MAAG talks abstracts

Daniel Brosch -- The flag algebra of rooted binary trees


While trees are usually considered sparse objects, they turn dense when considering only the leaves to be the "vertices" of a tree. In this setting one defines an (induced) subtree, given by a subset of leaves, to be the smallest tree containing these leaves, where inner vertices of degree 2 are contracted. We can then naturally extend Razborov's flag algebras to this setting, allowing the application of sums-of-squares and moment techniques to extremal questions about trees. We introduce and apply these methods to investigate the inducibility of trees and density profiles of trees.

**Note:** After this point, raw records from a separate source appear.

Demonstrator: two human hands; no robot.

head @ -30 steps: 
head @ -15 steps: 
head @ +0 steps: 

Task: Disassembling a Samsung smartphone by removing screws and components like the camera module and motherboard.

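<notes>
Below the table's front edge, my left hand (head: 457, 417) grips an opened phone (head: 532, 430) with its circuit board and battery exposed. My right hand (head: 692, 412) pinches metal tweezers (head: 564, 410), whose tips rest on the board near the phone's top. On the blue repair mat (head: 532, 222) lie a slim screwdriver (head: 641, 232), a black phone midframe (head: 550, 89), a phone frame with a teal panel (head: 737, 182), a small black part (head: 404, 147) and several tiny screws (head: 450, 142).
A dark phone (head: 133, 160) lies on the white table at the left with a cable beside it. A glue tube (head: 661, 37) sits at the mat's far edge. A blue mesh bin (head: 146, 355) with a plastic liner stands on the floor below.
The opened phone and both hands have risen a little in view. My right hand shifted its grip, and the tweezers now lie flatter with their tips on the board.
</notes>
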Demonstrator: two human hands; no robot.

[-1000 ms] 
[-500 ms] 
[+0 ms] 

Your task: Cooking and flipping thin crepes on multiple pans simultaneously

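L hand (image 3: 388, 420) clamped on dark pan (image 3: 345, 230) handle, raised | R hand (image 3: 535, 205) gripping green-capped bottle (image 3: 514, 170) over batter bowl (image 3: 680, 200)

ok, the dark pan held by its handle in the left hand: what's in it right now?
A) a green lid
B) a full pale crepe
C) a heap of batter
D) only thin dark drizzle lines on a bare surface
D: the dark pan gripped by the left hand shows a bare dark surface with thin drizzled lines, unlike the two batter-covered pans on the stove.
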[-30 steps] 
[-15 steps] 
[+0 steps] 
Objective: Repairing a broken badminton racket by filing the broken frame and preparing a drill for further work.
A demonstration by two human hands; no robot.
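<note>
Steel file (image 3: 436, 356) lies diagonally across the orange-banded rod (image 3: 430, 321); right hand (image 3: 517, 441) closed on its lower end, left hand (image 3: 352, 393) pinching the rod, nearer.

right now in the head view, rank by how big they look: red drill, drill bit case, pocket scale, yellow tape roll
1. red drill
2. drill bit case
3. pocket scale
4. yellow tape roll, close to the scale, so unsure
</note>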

Diego Cifuentes -- On semidefinite relaxations for noisy estimation problems


We consider estimation problems, in which the goal is to recover a point in an algebraic variety given some noisy estimate. Some special cases include matrix (or tensor) PCA, rotation synchronization, or camera triangulation. We also consider completion problems where, in addition to the noise, some observations are missing. Some special cases include matrix (or tensor) completion, or phase retrieval. We will show that these NP-hard problems can often be solved exactly by means of semidefinite programming under non-adversarial noise.


Harm Derksen -- Invariant Theory and Field Theory for Computer Vision


Polynomial and Rational functions that are invariant under spatial symmetries are very useful in computer vision. In my talk I will focus on the problem of computing invariants of 3D objects such as points, lines, conics from a single 2D projection. In many situations, one can prove that no non-constant invariants can be computed from a single 2D image. I will also discuss joint work with John Christian (Georgia Tech) and Ryan Watkins (NASA) on using

invariants of craters in images of the moon's surface for space navigation.


Papri Dey -- Spectral Factorization and Polynomials with Lorentzian signature


This talk has two parts. In the first part, I shall talk about a polynomial time algorithm to compute spectral factorization of a nonnegative matrix polynomial. This provides an approximation theory to certify positivity of a nonnegative matrix polynomial via computing the Jordan Normal Form of a complex matrix. In the second part, I shall introduce the notion of polynomials with Lorentzian signature which unifies the notions of Lorentzian polynomials and hyperbolic polynomials and satisfies the Hodge-Riemann (HR) relations of degree <=1. The first part of the talk is joint work with Nick Ryder, Ravi Kannan, and Nikhil Srivastava.


Heide Gluesing-Luerssen -- Decompositions of q-Matroids using Cyclic Flats


A q-matroid is the q-analogue of a (classical) matroid. Its ground space is a finite-dimensional vector space over a finite field, and the rank function is defined on the lattice of subspaces. The required properties of the rank functions (boundedness, monotonicity, and submodularity) are the natural generalization of classical matroids. After an introduction to the basic notions of q-matroids and their relevance for coding theory, we turn to the cryptomorphisms known for matroids and give a brief overview of their q-analogues. This will bring us to cyclic flats and our first result which states that the cyclic flats along with their rank values fully determine the q-matroid. Thereafter, we will consider direct sums of q-matroids and show that the collection of cyclic flats of a direct sum consists exactly of all direct sums of the cyclic flats of the two summands. This will allow us to define and characterize irreducible q-matroids and show that every q-matroid can be decomposed into irreducible ones. The decomposition is unique in a natural way.


Amy Huang -- An old problem in linear algebra relevant to quantum information theory and complexity theory, and what modern algebraic geometry can tell us about it.


A linear subspace of the space of b x c matrices is of bounded rank r if no matrix in the space has rank greater than r. Such spaces have been studied for a long time, but little is known about them. I'll explain classical and modern results about them, and why people in complexity theory and quantum information theory care about them. 


Svetlana Poznanović  -- Using Polytopes to Improve RNA Branching Predictions


Minimum free energy prediction of RNA secondary structures is based on the Nearest Neighbor Thermodynamics Model. While such predictions are typically good, the accuracy can vary widely even for short sequences, and the branching thermodynamics are an important factor in this variance. Recently, the simplest model for multiloop energetics - a linear function of the number of branches and unpaired nucleotides - was found to be the best. We develop a branch-and-bound algorithm that finds the set of optimal parameters with the highest average accuracy for a given set of sequences. The search uses the branching polytopes for RNA sequences. Our analysis shows that previous ad hoc parameters are nearly optimal for tRNA and 5S rRNA sequences on both training and testing sets.